→ **What is required**
Read through the listing below, and copy every line where the string "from" appears.

== Segment start ==

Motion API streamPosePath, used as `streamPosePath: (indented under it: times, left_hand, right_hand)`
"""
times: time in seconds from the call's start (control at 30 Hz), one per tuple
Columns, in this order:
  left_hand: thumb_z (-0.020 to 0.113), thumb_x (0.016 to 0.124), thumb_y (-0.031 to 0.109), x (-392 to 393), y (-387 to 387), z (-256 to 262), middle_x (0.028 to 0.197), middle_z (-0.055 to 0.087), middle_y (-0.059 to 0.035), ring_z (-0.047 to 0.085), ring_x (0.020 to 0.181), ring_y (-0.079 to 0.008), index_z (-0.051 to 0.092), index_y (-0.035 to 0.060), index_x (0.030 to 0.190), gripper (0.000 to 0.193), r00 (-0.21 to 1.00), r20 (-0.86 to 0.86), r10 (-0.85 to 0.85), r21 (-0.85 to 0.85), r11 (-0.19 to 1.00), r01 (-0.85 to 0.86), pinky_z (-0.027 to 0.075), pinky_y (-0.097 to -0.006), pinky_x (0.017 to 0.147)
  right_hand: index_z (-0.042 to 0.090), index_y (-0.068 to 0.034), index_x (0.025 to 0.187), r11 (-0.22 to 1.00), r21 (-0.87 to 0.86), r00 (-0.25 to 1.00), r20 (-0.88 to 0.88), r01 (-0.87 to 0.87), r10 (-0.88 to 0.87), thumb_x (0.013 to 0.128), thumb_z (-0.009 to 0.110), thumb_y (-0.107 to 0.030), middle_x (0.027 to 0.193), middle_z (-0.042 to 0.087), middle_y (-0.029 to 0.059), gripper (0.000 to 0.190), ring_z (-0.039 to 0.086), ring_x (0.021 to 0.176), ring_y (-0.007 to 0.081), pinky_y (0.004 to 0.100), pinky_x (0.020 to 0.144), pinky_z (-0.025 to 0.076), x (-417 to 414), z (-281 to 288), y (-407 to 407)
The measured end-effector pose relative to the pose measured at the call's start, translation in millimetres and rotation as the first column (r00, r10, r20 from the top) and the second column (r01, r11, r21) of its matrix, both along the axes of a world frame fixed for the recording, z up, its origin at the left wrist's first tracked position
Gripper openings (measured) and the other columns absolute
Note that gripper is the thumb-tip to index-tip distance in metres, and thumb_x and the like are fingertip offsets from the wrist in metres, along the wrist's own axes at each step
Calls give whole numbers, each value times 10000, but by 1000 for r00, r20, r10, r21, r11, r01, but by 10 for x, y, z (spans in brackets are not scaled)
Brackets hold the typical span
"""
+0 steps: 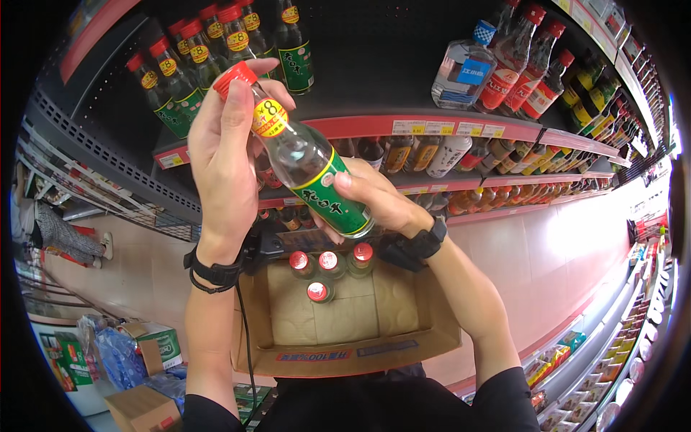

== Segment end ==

→ **Written answer**
times: time in seconds from the call's start (control at 30 Hz), one per tuple
The measured end-effector pose relative to the pose measured at the call's start, translation in millimetres and rotation as the first column (r00, r10, r20 from the top) and the second column (r01, r11, r21) of its matrix, both along the axes of a world frame fixed for the recording, z up, its origin at the left wrist's first tracked position
Note that gripper is the thumb-tip to index-tip distance in metres, and thumb_x and the like are fingertip offsets from the wrist in metres, along the wrist's own axes at each step

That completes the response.